Gunther Wiendl ist Militärpfarrer in der Wilhelm-Frankl-Kaserne in Neuburg an der Donau. Die Jahreslosung passt sehr gut zur Militärseelsorge, findet er. Soldatinnen und Soldaten, aber auch zivile Beschäftigte der Bundeswehr kämen sehr vertrauensvoll zu ihren Militärgeistlichen mit allen Schwierigkeiten, die das Leben so biete: Ablösungsprobleme vom Elternhaus, dement werdende Eltern, disziplinarische Vergehen oder als ungerecht empfundene Beurteilungen. "Oft werde ich dabei auch mit Situationen konfrontiert, mit denen ich bisher noch keine Erfahrungen gemacht habe. Auch wenn ich erstmal keine Antworten weiß, schicke ich den Kameraden nicht fort. Gemeinsam halten wir die Belastung aus, suchen nach Möglichkeiten. Und ich spüre, das hilft meinem Gegenüber", sagt der Militärpfarrer.

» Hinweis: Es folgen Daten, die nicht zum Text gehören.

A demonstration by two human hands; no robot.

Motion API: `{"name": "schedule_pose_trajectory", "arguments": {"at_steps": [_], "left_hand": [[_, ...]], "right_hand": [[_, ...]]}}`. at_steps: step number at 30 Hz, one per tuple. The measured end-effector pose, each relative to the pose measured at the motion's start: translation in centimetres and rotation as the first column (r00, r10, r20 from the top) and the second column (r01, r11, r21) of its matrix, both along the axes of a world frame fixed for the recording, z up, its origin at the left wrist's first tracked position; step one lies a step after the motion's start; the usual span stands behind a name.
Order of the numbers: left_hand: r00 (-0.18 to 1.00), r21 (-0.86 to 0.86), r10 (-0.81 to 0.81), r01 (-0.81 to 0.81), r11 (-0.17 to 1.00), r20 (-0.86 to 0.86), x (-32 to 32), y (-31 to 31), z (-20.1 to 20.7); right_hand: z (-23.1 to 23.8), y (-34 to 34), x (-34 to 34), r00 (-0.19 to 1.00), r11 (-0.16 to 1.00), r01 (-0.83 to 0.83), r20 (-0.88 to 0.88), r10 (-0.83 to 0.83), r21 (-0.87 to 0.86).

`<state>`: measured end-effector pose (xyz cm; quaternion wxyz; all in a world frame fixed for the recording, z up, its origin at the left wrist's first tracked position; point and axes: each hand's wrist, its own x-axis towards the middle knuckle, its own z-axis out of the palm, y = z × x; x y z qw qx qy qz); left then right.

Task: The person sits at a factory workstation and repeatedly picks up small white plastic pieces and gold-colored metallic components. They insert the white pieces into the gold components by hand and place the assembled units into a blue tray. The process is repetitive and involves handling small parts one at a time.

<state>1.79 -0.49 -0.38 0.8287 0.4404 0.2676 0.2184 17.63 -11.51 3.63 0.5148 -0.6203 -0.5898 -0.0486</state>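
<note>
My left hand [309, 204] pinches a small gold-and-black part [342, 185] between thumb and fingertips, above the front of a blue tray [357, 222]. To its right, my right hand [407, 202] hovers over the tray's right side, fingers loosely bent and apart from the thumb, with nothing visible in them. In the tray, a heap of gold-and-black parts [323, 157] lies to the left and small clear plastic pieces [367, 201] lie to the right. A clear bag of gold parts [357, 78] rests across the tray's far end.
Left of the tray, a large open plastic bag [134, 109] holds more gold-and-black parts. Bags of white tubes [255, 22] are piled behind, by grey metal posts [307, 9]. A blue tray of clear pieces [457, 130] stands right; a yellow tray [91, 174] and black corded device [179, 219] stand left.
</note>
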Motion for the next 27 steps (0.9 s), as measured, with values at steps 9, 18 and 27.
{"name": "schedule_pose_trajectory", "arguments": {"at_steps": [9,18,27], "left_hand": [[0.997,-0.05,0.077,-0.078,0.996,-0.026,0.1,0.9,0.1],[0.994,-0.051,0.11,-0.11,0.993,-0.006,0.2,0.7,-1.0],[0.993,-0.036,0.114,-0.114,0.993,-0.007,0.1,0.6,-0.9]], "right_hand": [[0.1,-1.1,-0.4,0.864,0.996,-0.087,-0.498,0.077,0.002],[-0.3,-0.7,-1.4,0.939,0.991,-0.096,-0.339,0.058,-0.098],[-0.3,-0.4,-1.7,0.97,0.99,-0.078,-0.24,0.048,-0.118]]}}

Die Jahreslosungen werden von der Ökumenischen Arbeitsgemeinschaft für Bibellesen (ÖAB) ausgewählt. Ins Leben gerufen wurde die Tradition der Losungen von dem Pfarrer und Liederdichter Otto Riethmüller (1889-1939), der zur Bekennenden Kirche gehörte. Als Direktor des Reichsverbands der Evangelischen Jugend wollte er den NS-Parolen einen Bibelvers entgegenstellen und begann 1934 mit einer Jahreslosung.